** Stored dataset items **

* * *

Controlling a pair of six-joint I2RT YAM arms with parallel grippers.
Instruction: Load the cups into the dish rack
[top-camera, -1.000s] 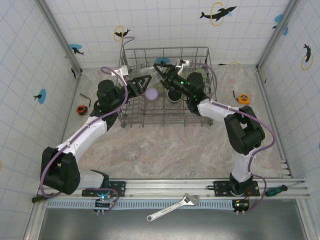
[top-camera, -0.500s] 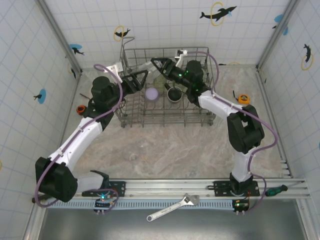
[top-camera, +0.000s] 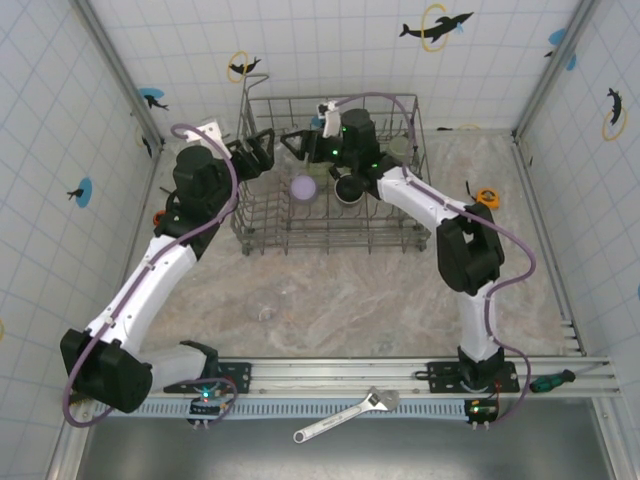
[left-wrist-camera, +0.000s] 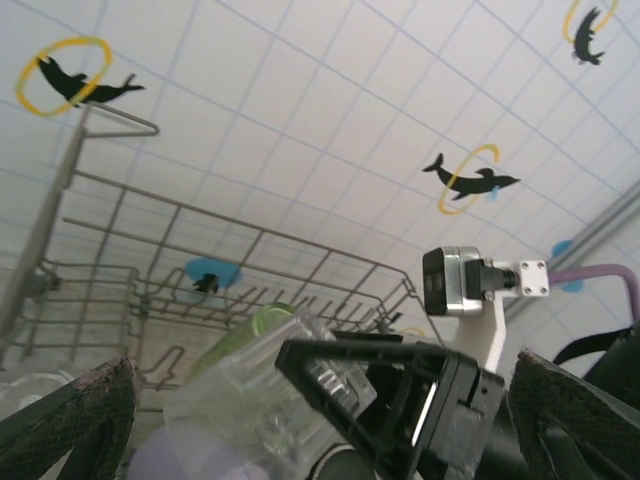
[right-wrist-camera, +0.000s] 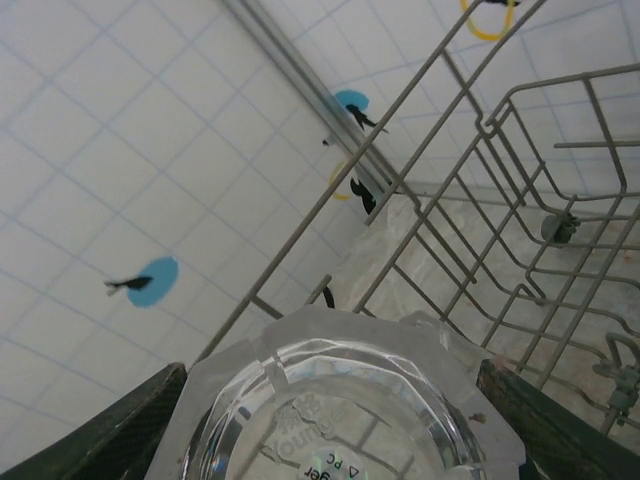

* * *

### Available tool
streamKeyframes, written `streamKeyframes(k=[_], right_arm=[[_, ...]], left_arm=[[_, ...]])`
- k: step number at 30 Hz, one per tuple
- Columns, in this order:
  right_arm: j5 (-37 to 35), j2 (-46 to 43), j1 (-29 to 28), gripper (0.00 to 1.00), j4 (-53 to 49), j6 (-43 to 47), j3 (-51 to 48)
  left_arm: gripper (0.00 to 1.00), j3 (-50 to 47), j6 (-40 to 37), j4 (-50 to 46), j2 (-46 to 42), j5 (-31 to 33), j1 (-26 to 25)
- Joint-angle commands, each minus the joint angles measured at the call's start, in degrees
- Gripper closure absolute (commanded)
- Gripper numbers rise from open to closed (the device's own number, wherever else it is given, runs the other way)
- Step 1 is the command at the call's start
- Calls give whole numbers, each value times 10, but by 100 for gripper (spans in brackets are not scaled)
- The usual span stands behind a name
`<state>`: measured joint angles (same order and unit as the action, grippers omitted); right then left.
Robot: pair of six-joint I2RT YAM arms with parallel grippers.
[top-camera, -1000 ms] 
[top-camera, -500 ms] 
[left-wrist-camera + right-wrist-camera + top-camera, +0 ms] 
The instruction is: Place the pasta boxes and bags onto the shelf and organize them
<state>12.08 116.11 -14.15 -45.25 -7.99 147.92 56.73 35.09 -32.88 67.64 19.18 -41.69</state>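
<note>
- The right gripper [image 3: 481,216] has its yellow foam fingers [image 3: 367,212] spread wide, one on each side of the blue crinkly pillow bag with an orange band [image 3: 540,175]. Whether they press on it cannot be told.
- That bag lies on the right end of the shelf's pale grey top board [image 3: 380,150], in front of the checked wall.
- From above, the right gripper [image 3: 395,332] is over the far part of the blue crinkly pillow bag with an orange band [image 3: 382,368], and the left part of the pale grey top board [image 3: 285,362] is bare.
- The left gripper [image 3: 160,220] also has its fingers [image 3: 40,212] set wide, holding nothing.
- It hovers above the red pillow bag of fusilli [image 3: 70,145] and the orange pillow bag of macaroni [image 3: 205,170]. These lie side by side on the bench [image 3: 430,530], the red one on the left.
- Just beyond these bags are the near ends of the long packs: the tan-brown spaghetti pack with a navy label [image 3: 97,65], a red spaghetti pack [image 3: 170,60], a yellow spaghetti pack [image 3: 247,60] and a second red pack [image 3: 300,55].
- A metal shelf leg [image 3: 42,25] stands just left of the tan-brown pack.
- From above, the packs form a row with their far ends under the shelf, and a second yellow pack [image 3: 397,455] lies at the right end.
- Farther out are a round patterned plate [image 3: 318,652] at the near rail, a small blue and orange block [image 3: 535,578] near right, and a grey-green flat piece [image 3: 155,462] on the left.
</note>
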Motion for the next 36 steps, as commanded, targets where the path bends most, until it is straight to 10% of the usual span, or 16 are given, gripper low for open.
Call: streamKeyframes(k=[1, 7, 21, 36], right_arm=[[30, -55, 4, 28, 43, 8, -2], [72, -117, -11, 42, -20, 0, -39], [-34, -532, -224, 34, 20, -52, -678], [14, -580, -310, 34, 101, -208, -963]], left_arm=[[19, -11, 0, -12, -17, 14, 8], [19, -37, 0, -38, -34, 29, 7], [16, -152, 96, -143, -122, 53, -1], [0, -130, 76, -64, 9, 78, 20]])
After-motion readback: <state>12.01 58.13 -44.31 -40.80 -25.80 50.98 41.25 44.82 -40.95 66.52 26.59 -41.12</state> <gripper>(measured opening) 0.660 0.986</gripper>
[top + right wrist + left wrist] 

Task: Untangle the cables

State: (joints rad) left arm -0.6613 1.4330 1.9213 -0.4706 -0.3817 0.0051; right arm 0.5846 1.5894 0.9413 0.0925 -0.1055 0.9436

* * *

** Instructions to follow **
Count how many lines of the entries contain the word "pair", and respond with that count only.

** Answer for this exercise **
2